Exercise goal: Each line from the one containing "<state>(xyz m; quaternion" to the end of the listing below should be output exactly; no other line is wanted.

Exercise data:

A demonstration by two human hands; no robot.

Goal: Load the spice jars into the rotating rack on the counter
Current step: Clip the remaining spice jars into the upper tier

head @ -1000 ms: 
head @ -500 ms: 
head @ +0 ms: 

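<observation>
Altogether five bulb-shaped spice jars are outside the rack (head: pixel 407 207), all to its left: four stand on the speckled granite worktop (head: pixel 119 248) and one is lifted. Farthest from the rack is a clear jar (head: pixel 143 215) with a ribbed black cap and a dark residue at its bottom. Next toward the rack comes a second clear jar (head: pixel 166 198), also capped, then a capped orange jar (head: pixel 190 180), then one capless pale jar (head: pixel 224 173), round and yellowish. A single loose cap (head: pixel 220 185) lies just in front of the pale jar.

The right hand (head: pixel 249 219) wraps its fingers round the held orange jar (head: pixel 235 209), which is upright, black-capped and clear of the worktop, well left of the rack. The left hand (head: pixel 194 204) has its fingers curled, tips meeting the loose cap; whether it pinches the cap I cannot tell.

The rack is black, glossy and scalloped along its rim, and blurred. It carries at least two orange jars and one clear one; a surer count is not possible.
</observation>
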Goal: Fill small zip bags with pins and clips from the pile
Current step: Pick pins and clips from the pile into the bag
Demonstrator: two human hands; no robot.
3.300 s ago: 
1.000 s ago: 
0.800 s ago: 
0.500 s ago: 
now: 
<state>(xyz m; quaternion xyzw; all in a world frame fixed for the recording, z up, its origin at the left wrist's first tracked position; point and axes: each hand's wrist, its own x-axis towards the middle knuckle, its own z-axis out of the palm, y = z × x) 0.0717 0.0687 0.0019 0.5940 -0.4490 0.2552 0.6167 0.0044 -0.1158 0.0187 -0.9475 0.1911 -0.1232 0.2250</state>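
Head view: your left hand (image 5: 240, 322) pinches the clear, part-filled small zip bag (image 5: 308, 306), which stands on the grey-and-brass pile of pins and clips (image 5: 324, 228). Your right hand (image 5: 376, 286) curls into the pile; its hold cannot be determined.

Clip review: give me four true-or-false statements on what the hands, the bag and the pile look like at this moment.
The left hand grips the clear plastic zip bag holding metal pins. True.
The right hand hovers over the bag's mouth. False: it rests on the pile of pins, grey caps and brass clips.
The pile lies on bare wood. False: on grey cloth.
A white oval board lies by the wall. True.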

Expected answer:
<state>(xyz m; quaternion xyzw; all in a world frame fixed for the recording, z up, its origin at the left wrist's first tracked position; point and axes: each hand's wrist, its own x-axis towards the middle knuckle, its own z-axis out of the palm, y = z × x) 0.0717 0.0687 0.0019 0.5940 -0.4490 0.2552 0.6167 0.0044 -0.1158 0.0187 -0.9475 0.1911 -0.1232 0.2250</state>
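Head view: your left hand (image 5: 240, 322) pinches the clear, part-filled small zip bag (image 5: 308, 306), which stands on the grey-and-brass pile of pins and clips (image 5: 324, 228). Your right hand (image 5: 376, 286) curls into the pile; its hold cannot be determined.

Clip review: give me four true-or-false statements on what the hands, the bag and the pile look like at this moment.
The left hand grips the clear plastic zip bag holding metal pins. True.
The right hand hovers over the bag's mouth. False: it rests on the pile of pins, grey caps and brass clips.
The pile lies on bare wood. False: on grey cloth.
A white oval board lies by the wall. True.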

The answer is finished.